WORK INSTRUCTIONS.
Pull every line containing "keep" from the listing below.

SUPPLIED DATA.
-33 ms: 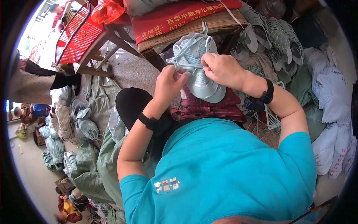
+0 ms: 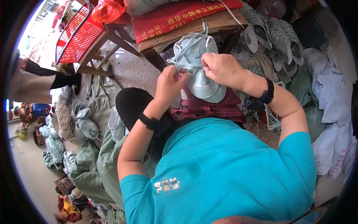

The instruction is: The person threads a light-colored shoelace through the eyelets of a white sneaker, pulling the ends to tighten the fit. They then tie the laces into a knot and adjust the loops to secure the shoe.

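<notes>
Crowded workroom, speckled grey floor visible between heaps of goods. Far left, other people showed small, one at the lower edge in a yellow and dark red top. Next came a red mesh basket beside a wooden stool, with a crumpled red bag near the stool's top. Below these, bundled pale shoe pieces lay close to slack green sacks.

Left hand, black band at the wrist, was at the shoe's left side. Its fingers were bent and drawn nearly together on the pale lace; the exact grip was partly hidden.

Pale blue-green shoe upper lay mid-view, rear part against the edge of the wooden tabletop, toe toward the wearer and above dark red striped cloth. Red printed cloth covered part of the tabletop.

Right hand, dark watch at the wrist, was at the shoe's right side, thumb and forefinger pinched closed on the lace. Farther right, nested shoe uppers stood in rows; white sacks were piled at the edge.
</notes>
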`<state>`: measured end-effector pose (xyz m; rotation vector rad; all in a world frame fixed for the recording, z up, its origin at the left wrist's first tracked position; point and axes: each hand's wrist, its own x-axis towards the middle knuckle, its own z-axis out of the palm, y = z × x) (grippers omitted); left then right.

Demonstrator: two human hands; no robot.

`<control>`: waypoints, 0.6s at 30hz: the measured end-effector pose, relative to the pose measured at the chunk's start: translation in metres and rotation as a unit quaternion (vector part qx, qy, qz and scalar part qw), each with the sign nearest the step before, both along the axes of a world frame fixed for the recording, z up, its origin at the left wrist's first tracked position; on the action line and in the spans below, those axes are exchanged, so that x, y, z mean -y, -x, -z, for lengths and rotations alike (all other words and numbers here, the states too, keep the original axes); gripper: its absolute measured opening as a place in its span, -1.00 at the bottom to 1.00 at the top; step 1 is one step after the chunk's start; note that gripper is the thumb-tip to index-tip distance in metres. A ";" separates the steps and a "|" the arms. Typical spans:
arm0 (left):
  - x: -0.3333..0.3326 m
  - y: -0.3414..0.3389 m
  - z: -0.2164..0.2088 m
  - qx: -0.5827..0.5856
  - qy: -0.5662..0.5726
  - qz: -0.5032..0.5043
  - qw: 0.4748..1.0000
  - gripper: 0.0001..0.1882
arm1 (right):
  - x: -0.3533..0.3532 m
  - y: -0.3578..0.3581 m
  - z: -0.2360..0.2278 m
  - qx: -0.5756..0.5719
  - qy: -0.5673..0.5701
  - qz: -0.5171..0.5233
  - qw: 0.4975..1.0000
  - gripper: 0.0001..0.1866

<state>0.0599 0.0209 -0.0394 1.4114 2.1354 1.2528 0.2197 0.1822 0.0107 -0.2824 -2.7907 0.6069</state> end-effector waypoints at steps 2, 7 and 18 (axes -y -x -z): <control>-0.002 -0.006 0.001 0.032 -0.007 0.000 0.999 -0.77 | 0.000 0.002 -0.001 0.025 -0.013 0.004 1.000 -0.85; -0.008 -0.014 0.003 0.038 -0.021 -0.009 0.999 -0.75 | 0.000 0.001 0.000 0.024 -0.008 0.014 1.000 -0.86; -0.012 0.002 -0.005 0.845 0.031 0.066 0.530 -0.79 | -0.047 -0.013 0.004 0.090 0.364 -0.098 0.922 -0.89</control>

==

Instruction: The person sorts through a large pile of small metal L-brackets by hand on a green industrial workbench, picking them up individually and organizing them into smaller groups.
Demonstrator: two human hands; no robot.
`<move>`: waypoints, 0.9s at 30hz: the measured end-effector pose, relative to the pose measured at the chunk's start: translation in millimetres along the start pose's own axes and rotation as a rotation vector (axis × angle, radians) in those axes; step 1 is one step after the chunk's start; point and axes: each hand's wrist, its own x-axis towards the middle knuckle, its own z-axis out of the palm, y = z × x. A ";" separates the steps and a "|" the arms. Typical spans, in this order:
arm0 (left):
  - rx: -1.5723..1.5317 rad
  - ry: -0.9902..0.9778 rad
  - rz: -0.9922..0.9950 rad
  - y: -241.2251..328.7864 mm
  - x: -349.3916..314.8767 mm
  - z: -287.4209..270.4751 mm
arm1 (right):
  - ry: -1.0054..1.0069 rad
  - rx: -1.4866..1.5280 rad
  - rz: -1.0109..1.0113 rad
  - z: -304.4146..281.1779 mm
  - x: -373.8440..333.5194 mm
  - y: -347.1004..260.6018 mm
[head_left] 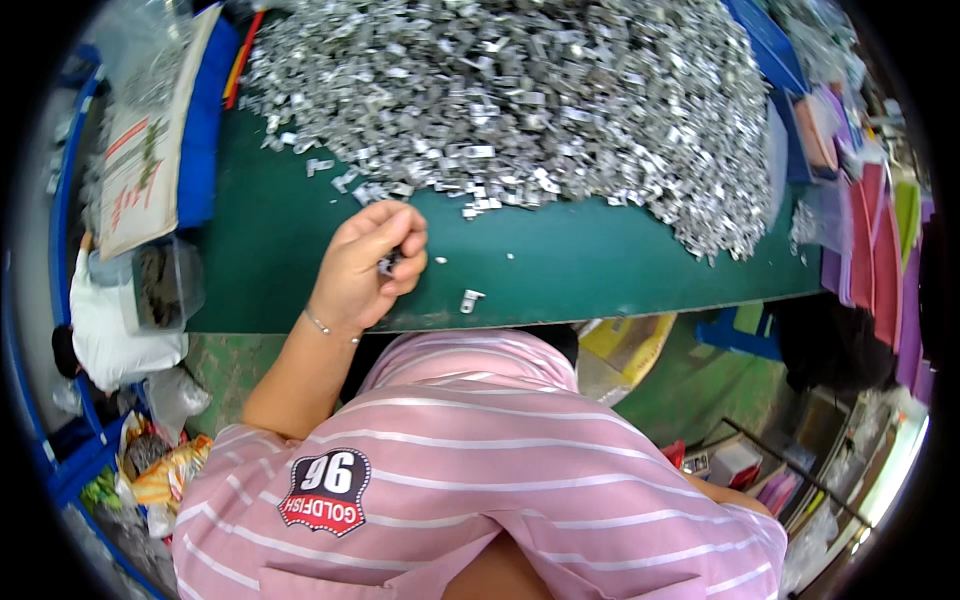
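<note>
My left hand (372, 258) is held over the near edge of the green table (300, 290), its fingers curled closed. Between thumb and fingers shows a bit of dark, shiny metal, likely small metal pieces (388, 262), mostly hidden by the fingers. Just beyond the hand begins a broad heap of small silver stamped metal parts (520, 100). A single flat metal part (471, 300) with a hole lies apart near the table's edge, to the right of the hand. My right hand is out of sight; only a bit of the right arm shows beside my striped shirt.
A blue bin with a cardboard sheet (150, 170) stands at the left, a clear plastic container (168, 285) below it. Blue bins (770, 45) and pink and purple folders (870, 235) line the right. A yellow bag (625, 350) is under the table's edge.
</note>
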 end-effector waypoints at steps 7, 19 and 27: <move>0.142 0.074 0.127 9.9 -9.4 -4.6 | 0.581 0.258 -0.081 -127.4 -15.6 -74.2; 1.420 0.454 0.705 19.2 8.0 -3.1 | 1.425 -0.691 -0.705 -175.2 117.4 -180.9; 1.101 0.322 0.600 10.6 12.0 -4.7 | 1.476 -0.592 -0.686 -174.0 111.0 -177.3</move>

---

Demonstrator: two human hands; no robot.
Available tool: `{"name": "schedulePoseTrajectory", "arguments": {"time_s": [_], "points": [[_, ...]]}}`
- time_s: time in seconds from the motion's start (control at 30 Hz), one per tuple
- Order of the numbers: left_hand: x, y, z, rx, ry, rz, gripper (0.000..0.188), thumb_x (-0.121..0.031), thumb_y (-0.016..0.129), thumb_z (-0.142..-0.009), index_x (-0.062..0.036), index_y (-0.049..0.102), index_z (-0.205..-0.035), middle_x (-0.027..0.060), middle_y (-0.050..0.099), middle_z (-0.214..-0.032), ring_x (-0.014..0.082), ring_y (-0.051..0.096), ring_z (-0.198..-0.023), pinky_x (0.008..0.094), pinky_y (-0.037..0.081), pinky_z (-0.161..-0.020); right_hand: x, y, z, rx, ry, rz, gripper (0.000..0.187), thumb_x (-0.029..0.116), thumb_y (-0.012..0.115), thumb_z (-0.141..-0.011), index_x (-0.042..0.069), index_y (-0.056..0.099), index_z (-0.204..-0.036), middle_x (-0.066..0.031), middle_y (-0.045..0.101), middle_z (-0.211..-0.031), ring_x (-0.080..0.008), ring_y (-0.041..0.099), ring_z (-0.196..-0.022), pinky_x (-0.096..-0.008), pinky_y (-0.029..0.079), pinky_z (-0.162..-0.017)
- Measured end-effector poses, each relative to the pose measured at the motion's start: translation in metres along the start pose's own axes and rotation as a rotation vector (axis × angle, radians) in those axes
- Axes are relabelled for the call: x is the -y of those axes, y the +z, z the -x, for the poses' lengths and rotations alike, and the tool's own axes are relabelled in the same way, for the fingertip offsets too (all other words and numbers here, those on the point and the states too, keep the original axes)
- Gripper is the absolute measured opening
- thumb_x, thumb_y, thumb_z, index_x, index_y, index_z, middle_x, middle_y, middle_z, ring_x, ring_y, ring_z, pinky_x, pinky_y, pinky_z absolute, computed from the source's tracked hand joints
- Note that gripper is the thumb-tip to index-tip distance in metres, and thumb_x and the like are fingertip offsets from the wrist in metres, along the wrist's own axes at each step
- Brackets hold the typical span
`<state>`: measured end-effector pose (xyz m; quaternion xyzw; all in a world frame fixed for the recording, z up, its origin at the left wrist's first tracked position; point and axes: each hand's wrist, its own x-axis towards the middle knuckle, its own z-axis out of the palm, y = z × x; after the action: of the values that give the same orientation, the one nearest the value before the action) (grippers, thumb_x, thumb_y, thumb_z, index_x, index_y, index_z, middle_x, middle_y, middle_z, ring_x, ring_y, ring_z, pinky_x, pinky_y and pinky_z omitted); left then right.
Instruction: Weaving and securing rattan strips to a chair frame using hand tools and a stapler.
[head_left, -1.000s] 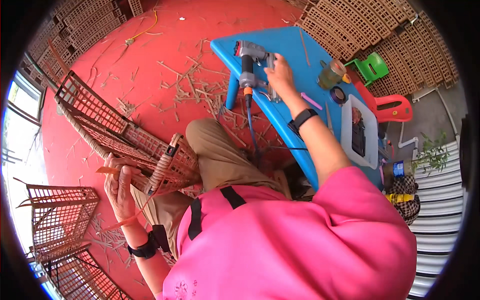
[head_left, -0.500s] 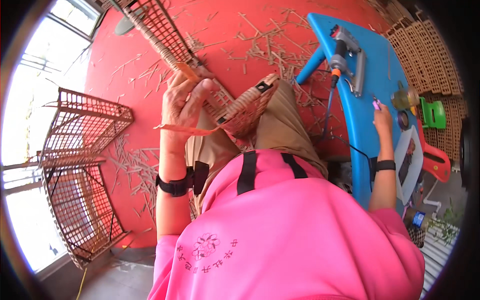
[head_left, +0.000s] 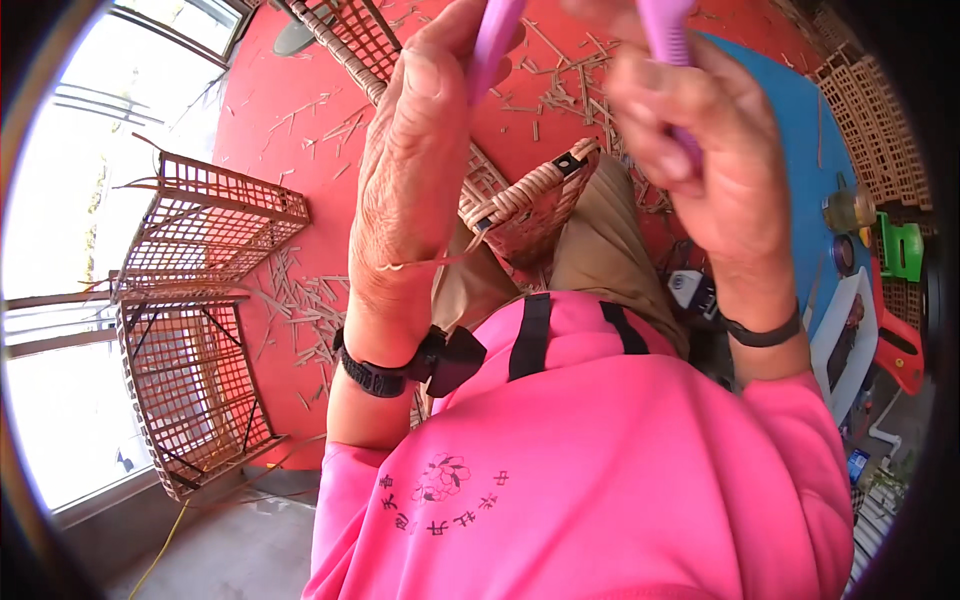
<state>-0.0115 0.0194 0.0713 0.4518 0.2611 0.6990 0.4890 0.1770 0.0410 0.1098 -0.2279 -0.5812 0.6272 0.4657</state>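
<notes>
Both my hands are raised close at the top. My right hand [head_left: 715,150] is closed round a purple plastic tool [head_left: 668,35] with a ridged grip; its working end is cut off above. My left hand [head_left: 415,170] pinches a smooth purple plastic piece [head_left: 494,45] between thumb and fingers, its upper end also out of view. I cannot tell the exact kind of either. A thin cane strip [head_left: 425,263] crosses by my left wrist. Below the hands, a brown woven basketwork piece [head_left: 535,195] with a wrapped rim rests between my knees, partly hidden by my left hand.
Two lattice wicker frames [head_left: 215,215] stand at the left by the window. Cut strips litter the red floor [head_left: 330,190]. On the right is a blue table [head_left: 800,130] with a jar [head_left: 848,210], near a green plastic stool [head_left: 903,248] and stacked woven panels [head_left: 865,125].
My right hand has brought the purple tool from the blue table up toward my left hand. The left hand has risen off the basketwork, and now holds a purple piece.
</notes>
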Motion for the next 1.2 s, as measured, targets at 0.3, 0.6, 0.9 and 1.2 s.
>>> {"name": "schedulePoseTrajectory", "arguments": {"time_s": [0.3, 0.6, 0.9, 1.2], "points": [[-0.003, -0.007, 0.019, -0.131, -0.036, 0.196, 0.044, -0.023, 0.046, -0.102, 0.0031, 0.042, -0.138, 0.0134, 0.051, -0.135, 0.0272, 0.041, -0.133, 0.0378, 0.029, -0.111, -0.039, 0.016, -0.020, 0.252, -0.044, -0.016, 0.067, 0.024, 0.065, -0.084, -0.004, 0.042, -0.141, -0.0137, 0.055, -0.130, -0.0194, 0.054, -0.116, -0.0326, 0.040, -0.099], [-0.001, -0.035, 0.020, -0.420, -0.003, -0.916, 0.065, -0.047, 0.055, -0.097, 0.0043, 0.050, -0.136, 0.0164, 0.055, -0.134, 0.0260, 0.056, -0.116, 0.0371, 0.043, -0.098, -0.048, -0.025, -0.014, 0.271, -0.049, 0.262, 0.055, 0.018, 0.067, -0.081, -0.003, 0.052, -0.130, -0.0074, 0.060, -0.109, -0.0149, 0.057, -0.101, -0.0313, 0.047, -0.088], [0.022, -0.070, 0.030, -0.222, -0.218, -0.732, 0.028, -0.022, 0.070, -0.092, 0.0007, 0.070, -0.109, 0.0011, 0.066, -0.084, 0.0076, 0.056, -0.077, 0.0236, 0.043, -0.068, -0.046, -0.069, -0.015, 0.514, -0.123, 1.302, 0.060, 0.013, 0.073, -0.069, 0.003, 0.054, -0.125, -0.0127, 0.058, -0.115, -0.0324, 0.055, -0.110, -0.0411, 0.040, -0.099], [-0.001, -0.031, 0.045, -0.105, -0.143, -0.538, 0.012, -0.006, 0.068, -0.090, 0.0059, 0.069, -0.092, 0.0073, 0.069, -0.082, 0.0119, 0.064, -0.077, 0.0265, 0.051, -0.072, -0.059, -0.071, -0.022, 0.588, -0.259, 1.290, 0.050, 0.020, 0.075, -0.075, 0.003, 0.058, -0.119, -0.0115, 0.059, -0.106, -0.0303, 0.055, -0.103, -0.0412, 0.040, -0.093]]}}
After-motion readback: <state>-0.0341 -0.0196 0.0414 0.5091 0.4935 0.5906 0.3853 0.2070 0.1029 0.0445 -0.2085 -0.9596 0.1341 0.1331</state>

EXERCISE RESPONSE.
`<control>`: waypoints, 0.6s at 30hz: the measured end-effector pose, relative to the pose measured at the chunk's start: translation in metres and rotation as a unit quaternion (vector part qx, qy, qz and scalar part qw), each with the sign nearest the step before, both along the axes of a world frame fixed for the recording, z up, its origin at the left wrist's first tracked position; on the action line and in the spans below, those axes are exchanged, so that x, y, z mean -y, -x, -z, for lengths and rotations alike (all other words and numbers here, the states too, keep the original axes); gripper: its absolute measured opening as a place in its span, -1.00 at the bottom to 1.00 at the top; step 1 is one step after the chunk's start; note that gripper is the thumb-tip to index-tip distance in metres. A ";" separates the steps and a "|" the arms. Typical spans:
- Axes are relabelled for the call: x is the -y of those axes, y the +z, z the -x, for the poses' lengths and rotations alike, and the tool's own axes are relabelled in the same way, for the fingertip offsets too (all other words and numbers here, those on the point and the states too, keep the original axes)

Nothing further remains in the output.